— What is required —
Leave out the pictures and retype, exactly, the lines below from the line with "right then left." up to and including the line with "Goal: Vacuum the", nothing more.

— Data extracts —
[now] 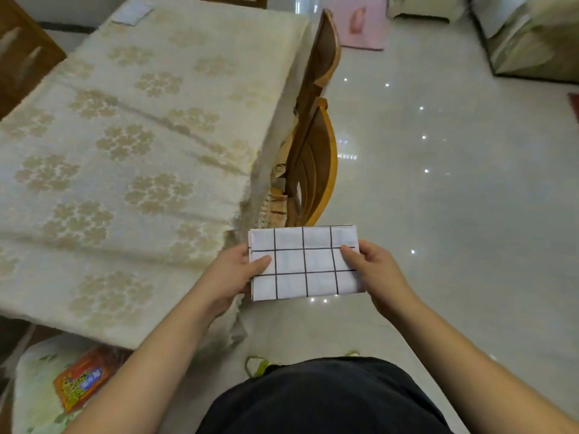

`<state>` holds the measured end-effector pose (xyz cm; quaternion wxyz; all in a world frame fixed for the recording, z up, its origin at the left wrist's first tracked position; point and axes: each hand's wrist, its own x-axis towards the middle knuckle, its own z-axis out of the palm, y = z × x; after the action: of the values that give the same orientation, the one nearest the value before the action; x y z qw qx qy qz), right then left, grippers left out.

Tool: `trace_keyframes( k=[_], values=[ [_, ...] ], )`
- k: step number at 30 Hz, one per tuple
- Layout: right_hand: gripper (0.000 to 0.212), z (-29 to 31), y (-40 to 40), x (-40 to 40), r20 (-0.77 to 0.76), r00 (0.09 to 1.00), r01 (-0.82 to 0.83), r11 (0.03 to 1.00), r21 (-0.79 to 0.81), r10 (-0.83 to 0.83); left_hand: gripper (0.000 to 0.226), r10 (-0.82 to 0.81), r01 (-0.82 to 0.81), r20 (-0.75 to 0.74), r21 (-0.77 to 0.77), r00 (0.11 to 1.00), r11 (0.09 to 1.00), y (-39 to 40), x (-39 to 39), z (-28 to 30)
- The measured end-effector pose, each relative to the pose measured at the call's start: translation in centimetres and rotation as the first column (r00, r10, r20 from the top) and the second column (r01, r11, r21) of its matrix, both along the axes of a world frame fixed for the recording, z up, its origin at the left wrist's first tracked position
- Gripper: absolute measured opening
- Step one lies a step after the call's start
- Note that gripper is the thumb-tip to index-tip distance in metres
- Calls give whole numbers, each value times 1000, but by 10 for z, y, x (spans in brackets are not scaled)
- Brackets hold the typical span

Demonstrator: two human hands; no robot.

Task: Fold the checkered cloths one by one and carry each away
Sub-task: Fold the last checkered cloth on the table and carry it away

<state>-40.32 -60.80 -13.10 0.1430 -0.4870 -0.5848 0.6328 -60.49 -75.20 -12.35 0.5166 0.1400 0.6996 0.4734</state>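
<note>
A white checkered cloth [305, 263] with thin black grid lines is folded into a small flat rectangle. I hold it level in the air just off the table's near right corner, above the floor. My left hand [233, 274] grips its left edge, thumb on top. My right hand [374, 270] grips its right edge the same way. No other checkered cloth shows on the table.
The table [125, 158], under a cream flower-patterned tablecloth, fills the left. Two wooden chairs [313, 158] stand along its right side. A cushioned seat with an orange packet [83, 382] is at lower left. Glossy tiled floor [454, 198] spreads to the right, with a pink mat [360, 23] far off.
</note>
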Motion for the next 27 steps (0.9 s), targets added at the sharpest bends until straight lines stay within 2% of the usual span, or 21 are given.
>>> trace_keyframes(
  k=[8, 14, 19, 27],
  values=[
    [19, -7, 66, 129, -28, 970, 236, 963, -130, -241, 15, -44, 41, -34, -77, 998, 996, 97, 109, 3],
    [22, -13, 102, 194, -25, 920, 386, 914, -122, -392, 13, -146, 140, -49, -97, 988, 985, 148, 168, 2],
    [28, -13, 124, 217, -54, 902, 424, 902, -79, -428, 18, -216, 209, -71, -97, 974, 973, 177, 185, 9],
    [13, -22, 180, 200, -70, 896, 427, 894, -139, -439, 19, -190, 187, -37, -83, 981, 979, 239, 164, 0]
  ],
)
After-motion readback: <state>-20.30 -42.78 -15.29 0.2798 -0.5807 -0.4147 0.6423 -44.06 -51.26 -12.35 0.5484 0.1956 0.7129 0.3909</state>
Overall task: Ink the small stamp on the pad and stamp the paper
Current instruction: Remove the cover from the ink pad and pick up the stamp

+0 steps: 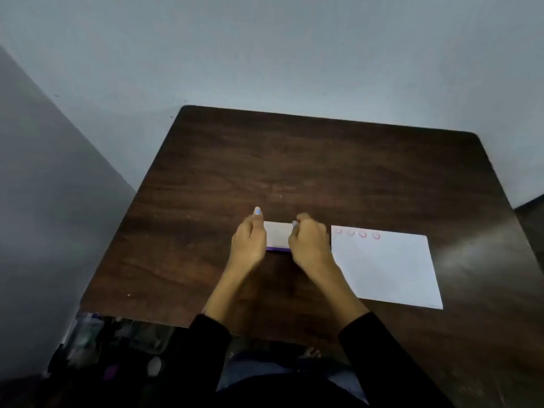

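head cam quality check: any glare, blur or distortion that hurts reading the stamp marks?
Head view: dim, bluish light overall; soft glare patch on the table right of the paper. Wide-angle bend bows the table edges. Whole frame is soft, so the four red stamp marks along the paper's far edge read only as rings. Left hand and right hand hide the ends of the ink pad case.
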The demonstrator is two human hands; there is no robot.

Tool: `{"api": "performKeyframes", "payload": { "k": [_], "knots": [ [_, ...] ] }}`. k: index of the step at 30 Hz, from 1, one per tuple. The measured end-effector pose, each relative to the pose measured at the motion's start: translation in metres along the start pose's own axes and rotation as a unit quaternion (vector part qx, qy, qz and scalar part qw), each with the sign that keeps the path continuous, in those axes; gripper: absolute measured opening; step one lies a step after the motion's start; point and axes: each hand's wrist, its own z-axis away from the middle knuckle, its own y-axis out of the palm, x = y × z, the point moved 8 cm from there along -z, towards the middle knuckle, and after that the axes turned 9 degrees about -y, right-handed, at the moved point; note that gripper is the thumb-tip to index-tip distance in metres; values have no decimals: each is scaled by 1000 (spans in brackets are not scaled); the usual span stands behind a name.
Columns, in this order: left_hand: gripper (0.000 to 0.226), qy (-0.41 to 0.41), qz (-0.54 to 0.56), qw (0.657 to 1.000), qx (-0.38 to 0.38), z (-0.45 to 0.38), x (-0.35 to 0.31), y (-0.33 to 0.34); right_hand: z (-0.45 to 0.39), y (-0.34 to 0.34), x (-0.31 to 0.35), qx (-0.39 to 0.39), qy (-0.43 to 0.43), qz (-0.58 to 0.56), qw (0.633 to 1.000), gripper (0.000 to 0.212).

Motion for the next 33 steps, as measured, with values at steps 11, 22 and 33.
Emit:
{"api": "performKeyframes", "payload": {
  "k": [11, 22, 33],
  "knots": [
    [51, -27, -42, 999, -11, -7, 31, 17, 3, 42, -19, 67, 11, 75, 995, 54],
    [78, -53, -22, 998, -36, -16, 23, -3, -5, 30, 13, 30, -30, 42, 998, 54],
    [77, -117, 66, 982, -136, -18, 69, -83, 8, 108, 77, 138, -174, 70, 973, 58]
  ]
}}
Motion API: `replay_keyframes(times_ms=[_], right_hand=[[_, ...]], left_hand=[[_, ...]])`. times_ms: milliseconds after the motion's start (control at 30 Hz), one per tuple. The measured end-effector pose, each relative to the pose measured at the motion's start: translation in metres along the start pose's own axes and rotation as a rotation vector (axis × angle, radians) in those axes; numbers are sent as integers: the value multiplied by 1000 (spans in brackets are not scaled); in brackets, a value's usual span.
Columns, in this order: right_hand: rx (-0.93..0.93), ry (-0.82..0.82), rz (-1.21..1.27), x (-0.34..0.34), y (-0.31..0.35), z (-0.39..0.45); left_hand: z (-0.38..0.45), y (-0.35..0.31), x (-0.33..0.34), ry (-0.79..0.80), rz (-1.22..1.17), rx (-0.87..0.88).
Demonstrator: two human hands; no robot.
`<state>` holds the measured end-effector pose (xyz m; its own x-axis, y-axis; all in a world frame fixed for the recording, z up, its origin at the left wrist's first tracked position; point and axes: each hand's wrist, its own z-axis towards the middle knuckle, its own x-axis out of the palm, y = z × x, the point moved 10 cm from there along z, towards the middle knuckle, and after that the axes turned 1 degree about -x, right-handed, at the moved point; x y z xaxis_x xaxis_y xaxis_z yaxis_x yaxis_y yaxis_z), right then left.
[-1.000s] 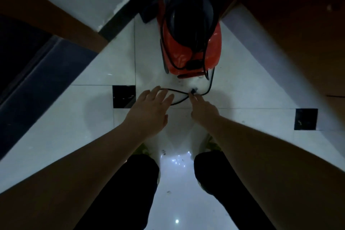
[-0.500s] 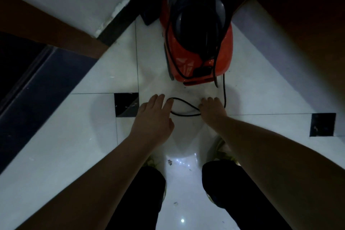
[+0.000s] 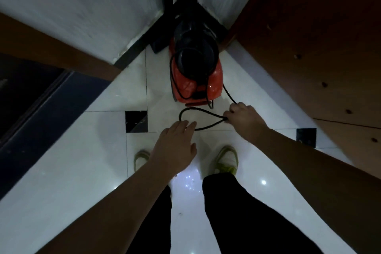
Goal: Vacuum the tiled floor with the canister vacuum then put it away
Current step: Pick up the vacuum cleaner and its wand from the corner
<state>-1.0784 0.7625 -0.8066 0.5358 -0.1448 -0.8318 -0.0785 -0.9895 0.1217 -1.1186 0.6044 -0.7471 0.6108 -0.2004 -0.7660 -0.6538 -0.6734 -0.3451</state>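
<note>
Right hand (image 3: 244, 118) now pinching cord (image 3: 198, 110) loop; left hand (image 3: 175, 146) flat.

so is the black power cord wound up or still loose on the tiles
Partly loose: the black power cord lies in a loop before the red canister vacuum, pinched by the right hand.

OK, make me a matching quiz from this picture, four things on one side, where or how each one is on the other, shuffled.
Things:
1. red vacuum
2. black cord
3. left hand
4. right hand

States:
A. fingers straight, holding nothing
B. looped above the floor
C. parked in the wall corner
D. pinching the loop's ends together

Pairs: 1-C, 2-B, 3-A, 4-D
</note>
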Motion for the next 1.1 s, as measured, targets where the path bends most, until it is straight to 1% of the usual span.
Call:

— Answer box —
`<state>` holds the measured end-effector pose (xyz m; its own x-axis, y-axis; all in a world frame fixed for the recording, z up, its origin at the left wrist's first tracked position; point and axes: each hand's wrist, its own z-axis towards the middle knuckle, its own x-axis out of the palm, y = z × x, the point moved 10 cm from there along z, towards the middle knuckle, and after that the axes turned 1 degree about -x, right-handed, at the moved point; x y z xaxis_x xaxis_y xaxis_z yaxis_x yaxis_y yaxis_z), right then left.
[-1.000s] 
[-0.500s] 
[+0.000s] 
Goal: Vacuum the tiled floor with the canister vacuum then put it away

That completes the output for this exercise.